Asymptomatic Hypoglycemia on The Ketogenic Low Carbohydrate High Fat Diet
In my opinion, the ketogenic low carbohydrate high fat (KLCHF) diet combined with insulin analogs (see blog post #3) developed after DCCT ameliorates the problems of glucose variability and severe hypoglycemia by limiting dietary carbohydrates, thus reducing insulin doses and bringing the mean BG (and HbA1c) toward normal. As I explained in blog post #5 after starting the KLCHF diet, I noticed the symptoms of hypoglycemia suddenly stopped, at least for the first six months. For me, that was marvelous given I had been having them 2-5 times/week. In addition, during the first 3 months on KLCHF, the number of hypoglycemia episodes suddenly decreased. I had one BG reading < 50 mg/dl per week with no symptoms of hypoglycemia. Thus in retrospect, I thought hypoglycemia unawareness was not likely (see below). Getting a reading of < 50 mg/dl on my meter had previously been an extremely rare event. Normally, values that low caused symptoms, so rather than measure the BG, I just treated it. The fact that I could get a reading of < 50 mg/dl with no symptoms was something new and I was seeking an explanation for it. I started reading the literature that I will be presenting below and since then have been leaning toward the idea that my lack of symptoms of hypoglycemia is due to brain utilization of ketones.

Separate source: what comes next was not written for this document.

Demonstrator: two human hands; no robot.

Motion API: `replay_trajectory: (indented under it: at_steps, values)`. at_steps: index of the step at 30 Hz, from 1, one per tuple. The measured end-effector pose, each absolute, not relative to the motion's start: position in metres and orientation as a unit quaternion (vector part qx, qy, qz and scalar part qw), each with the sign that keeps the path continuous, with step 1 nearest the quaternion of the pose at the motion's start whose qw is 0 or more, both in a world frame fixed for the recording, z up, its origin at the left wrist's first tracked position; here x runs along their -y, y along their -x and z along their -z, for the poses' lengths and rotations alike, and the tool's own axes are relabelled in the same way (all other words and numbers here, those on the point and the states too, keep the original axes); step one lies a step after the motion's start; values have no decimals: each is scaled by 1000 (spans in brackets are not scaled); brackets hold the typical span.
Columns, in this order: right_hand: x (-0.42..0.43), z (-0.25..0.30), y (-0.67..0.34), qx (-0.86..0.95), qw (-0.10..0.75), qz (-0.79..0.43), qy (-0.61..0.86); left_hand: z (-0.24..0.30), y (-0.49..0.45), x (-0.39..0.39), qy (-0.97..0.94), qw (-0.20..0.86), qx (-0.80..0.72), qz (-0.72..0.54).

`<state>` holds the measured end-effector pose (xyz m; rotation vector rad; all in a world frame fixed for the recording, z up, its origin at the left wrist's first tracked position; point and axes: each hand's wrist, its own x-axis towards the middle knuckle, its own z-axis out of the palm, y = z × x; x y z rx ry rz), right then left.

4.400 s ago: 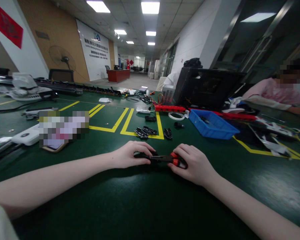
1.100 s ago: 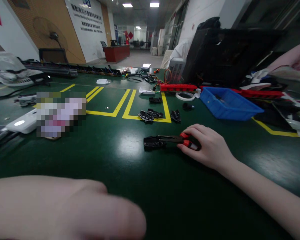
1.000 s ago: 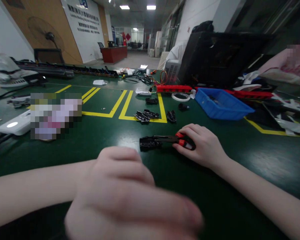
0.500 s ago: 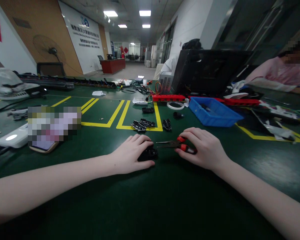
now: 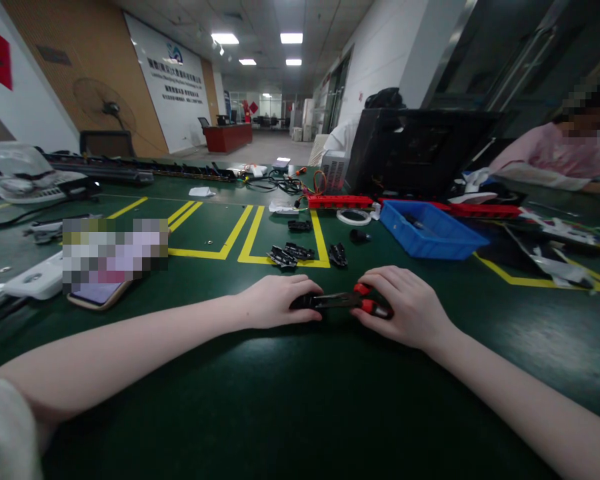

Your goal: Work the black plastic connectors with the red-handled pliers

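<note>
My left hand [image 5: 283,301] is closed round a small black plastic part [image 5: 306,301], fingers over it and thumb below; much of the part is hidden. My right hand [image 5: 410,303] grips red-and-black handled long-nose pliers [image 5: 350,300] by the handles. The jaws point left and their tips meet the right end of the black part; whether they clamp it I cannot tell. Beyond my hands lie several similar black plastic parts, among them a pair touching each other [image 5: 291,253], one farther back [image 5: 299,226] and one to the right [image 5: 338,254].
A blue tray [image 5: 433,233] stands right, near a black cylindrical piece [image 5: 360,236] and a white tape ring [image 5: 354,217]. Red strips [image 5: 340,201] and a large black case [image 5: 420,150] are behind. At left lies a phone [image 5: 97,293]. A person in pink [image 5: 545,153] sits far right.
The pliers and the black part have come together; the jaw tips now touch the part's right end. My left hand has shifted slightly right, and the camera view has moved a little.
</note>
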<state>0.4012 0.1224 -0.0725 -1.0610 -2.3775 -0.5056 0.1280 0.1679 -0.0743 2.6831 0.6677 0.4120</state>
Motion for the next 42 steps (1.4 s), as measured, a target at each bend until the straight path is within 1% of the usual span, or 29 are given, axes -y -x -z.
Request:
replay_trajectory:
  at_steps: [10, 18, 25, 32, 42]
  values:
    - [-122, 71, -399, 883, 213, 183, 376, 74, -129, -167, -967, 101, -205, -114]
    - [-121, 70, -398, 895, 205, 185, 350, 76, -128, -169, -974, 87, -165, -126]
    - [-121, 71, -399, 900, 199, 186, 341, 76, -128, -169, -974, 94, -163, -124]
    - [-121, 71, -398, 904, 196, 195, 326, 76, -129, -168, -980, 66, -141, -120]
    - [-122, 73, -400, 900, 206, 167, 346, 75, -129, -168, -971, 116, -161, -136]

Iatrogenic hypoglycemia is a clinical syndrome of low BG as a result of treating T1D with insulin injections (or pump) typically with symptoms listed below. However, for this discussion I’ll be distinguishing between symptomatic versus asymptomatic hypoglycemia. It is commonly known by clinicians that the glycemic threshold for the development of hypoglycemic symptoms varies depending on the glycemic control of the diabetic patient. The poorly controlled diabetic patient can develop symptoms when the BG falls rapidly from 300 to 100 mg/dl, whereas the tightly controlled patient may not have any symptoms when the BG is 50 mg/dl. This has been described as a shift in the glycemic threshold. The exact mechanism for this phenomenon is not understood. Does the brain adapt to lower BG by increasing glucose transporters? This study found an increase in GLUT3 transporters in rat brain during recurrent hypoglycemia. However in persons with diabetes, some studies have demonstrated increases in steady state brain glucose concentration in type 1 diabetic patients with hypoglycemia unawareness, while others have not.
When hypoglycemia is discussed, often the aforementioned shift in glycemic threshold is set aside and an arbitrary cutoff of 70 mg/dl is used. Thus, hypoglycemia is simply defined as a BG < 70 mg/dl. The symptoms of hypoglycemia are classified as
- Neuroglycopenic – brain dysfunction attributable to central nervous system (CNS) glucose deprivation per se (e.g. confusion, drowsiness, coma, death).
- Neurogenic (or autonomic) symptoms are due to CNS-mediated stimulation of the sympathetic nervous system.
- Adrenergic symptoms (e.g., palpitations, tremor, anxiety) are mediated by catecholamines (epinephrine, norepinephrine) released from sympathetic neurons, the adrenal medullae, or both
- Cholinergic symptoms (e.g., sweating, hunger, numbness) are mediated by acetylcholine released from sympathetic neurons.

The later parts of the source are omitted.